WORK REQUIRED => The listing below is to be reproduced in full, exactly as given.

-- SUPPLIED INFORMATION follows --

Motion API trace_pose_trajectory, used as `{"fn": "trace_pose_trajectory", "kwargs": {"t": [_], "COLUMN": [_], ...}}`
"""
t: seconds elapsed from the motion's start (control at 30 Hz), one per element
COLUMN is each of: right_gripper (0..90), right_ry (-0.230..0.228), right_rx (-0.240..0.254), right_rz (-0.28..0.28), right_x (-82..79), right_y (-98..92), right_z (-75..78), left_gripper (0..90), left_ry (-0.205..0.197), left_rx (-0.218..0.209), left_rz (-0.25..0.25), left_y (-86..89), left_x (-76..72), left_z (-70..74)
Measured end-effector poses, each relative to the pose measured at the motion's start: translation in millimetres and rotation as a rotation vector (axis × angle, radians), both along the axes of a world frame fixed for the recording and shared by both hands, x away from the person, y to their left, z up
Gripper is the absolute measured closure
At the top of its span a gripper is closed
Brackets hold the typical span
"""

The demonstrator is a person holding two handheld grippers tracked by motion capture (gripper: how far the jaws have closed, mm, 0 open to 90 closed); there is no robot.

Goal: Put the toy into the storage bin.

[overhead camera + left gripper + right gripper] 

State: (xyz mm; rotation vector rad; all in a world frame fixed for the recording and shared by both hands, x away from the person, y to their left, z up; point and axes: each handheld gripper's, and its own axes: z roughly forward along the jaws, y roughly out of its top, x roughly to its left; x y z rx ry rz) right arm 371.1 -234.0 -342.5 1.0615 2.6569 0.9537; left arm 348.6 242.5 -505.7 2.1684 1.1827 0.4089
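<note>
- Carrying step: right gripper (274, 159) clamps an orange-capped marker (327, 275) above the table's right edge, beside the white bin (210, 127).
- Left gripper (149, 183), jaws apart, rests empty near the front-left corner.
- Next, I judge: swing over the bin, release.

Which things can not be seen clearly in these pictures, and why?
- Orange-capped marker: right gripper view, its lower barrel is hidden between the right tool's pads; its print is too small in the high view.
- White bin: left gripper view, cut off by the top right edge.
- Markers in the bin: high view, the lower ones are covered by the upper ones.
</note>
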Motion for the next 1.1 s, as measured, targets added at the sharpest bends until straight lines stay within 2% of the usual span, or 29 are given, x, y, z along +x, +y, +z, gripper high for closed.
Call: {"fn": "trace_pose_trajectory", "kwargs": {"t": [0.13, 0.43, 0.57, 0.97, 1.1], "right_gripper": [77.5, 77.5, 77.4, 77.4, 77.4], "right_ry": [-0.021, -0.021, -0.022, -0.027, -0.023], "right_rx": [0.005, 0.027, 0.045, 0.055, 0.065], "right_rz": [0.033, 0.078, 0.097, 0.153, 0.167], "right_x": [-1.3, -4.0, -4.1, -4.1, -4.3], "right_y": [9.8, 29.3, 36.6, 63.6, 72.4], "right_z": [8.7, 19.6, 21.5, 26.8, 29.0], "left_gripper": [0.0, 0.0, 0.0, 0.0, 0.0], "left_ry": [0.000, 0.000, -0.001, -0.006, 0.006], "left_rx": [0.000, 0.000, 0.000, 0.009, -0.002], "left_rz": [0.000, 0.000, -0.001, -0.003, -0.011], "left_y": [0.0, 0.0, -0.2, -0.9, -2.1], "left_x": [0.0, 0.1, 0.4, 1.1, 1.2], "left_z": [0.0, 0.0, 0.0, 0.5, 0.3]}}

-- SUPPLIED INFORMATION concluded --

TASK RESPONSE =>
Motion API trace_pose_trajectory, used as `{"fn": "trace_pose_trajectory", "kwargs": {"t": [_], "COLUMN": [_], ...}}`
"""
t: seconds elapsed from the motion's start (control at 30 Hz), one per element
COLUMN is each of: right_gripper (0..90), right_ry (-0.230..0.228), right_rx (-0.240..0.254), right_rz (-0.28..0.28), right_x (-82..79), right_y (-98..92), right_z (-75..78), left_gripper (0..90), left_ry (-0.205..0.197), left_rx (-0.218..0.209), left_rz (-0.25..0.25), left_y (-86..89), left_x (-76..72), left_z (-70..74)
Measured end-effector poses, each relative to the pose measured at the motion's start: translation in millimetres and rotation as a rotation vector (axis × angle, radians), both along the axes of a world frame fixed for the recording and shared by both hands, x away from the person, y to their left, z up
Gripper is the absolute measured closure
At the top of its span a gripper is closed
Brackets hold the typical span
"""

The demonstrator is a person holding two handheld grippers tracked by motion capture (gripper: how far the jaws have closed, mm, 0 open to 90 closed); there is no robot.

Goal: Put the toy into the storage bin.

[overhead camera + left gripper + right gripper] 

State: (xyz mm; rotation vector rad; all in a world frame fixed for the recording and shared by both hands, x away from the person, y to their left, z up; point and axes: each handheld gripper's, and its own axes: z roughly forward along the jaws, y roughly out of its top, x roughly to its left; x y z rx ry rz) right arm 371.1 -234.0 -342.5 1.0615 2.6569 0.9537; left arm 348.6 242.5 -505.7 2.1684 1.1827 0.4089
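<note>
- Carrying step: right gripper (274, 159) clamps an orange-capped marker (327, 275) above the table's right edge, beside the white bin (210, 127).
- Left gripper (149, 183), jaws apart, rests empty near the front-left corner.
- Next, I judge: swing over the bin, release.

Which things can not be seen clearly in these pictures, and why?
- Orange-capped marker: right gripper view, its lower barrel is hidden between the right tool's pads; its print is too small in the high view.
- White bin: left gripper view, cut off by the top right edge.
- Markers in the bin: high view, the lower ones are covered by the upper ones.
</note>
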Motion for the next 1.1 s, as measured, targets added at the sharpest bends until straight lines stay within 2% of the usual span, or 29 are given, x, y, z along +x, +y, +z, gripper high for closed.
Call: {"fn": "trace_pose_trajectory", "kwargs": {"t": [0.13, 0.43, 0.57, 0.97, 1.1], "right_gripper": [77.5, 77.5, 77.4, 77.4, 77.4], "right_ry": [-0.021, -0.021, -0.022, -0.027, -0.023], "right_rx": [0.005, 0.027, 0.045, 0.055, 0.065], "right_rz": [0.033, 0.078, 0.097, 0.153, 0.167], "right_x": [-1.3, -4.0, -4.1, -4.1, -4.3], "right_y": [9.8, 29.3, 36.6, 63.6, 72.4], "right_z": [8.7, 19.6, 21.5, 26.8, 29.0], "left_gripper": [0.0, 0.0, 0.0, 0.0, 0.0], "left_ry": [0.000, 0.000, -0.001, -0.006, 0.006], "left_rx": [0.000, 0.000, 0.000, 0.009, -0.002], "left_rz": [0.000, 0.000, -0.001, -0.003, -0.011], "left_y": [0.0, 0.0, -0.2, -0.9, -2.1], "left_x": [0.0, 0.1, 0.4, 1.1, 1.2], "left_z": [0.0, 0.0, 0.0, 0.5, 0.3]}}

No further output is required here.